Managing your time for NaNoWriMo

IMG_0801NaNoWriMo is more than a race to the minimum 50,000 words; it is also a practice in time management and planning.

Time. Time. Time. How can anyone add another time intensive project on top of all the ones we  already have? By Analyzing what time you have and seeing where you can squeeze in writing time. Just remember, You must still be able to eat and sleep.

Where is Your Time?

Do you have a few large blocks of empty time on weekends? Or, do you have smaller blocks available daily? Can you write during your lunch break or wake up earlier? Can you shuffle appointment arounds to give you larger or more consistent writing blocks?

Of course, after you look at your day, be realistic with your time. If you over extent yourself you are less likely to finish. Neglecting commitments at work or your family and friends will backfire long after November. Let people know that you are committed to writing your novel and that they might not see you much in november; however, tying yourself to your desk for a month is not desirable and you might need friendly smiling faces if you are at a tough point.

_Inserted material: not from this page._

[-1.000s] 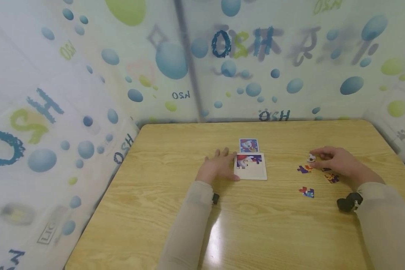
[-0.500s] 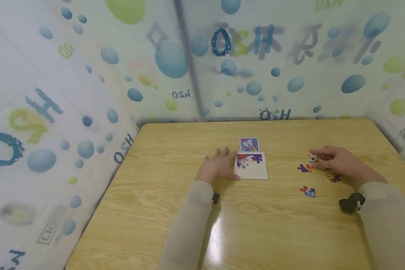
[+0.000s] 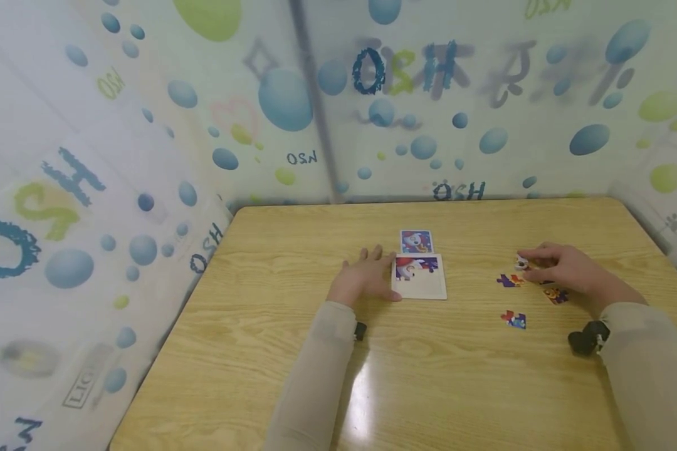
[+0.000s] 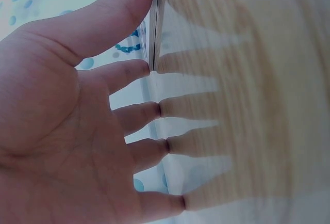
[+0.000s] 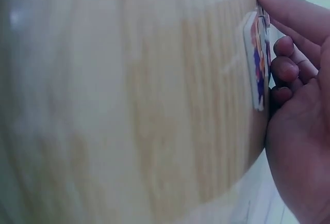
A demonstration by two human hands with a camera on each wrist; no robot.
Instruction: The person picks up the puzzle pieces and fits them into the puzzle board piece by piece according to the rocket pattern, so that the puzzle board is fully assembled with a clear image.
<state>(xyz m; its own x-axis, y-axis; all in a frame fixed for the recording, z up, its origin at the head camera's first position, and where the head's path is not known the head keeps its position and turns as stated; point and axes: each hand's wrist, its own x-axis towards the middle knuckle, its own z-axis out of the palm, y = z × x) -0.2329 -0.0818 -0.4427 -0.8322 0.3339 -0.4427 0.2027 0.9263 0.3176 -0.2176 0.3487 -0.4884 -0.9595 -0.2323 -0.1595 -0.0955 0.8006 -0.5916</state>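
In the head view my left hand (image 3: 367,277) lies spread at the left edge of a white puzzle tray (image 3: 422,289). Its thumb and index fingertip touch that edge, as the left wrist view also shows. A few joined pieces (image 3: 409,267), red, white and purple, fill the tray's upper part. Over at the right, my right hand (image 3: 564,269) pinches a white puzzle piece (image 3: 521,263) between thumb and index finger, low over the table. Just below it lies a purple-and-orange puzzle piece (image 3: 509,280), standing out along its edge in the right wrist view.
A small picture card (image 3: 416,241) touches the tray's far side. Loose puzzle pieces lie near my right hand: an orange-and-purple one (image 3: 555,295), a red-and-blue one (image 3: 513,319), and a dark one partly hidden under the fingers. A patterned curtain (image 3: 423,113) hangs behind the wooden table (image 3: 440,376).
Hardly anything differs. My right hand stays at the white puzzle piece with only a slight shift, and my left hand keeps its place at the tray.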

Also remember, November is knee-deep in the holiday season. Take some time to relax.  Finishing your novel in November is a great goal, but your health and wellbeing are more important.

Daily Versus Weekly Word Goals

Do you want to use a daily word count or a weekly one? If you can steal time everyday, maybe in the morning or before bed, make plans for daily writing time and try to stick with them. The time required will vary depending on your speed on writing but overall it is a good exercise in forming a writing habit.

Some people will find their writing time available in large blocks but not daily.  Not a problem.  If your work/school week is intensive and you only have weekends then you will just have a much larger word count goal per writing session. However, it is still doable. Organize your time, know your goal, and stick with it.

Word counts for 50,000 words at the end of November.

  • Daily Word Count: 1667
  • Weekly Word Count: 11669

I typically do a combination of the two. I set a small daily word count for myself and use weekends to catch up, or if I am lucky to get ahead.

To help you stay motivated and on top of your word count use the NaNoWriMo website: http://nanowrimo.org – If you log every writing session it will help you keep on track of where you are. They also have interesting articles to keep you motivated, and motivation can make or break the marathon that is NaNoWriMo. 

Most Important: Don’t forget to have fun!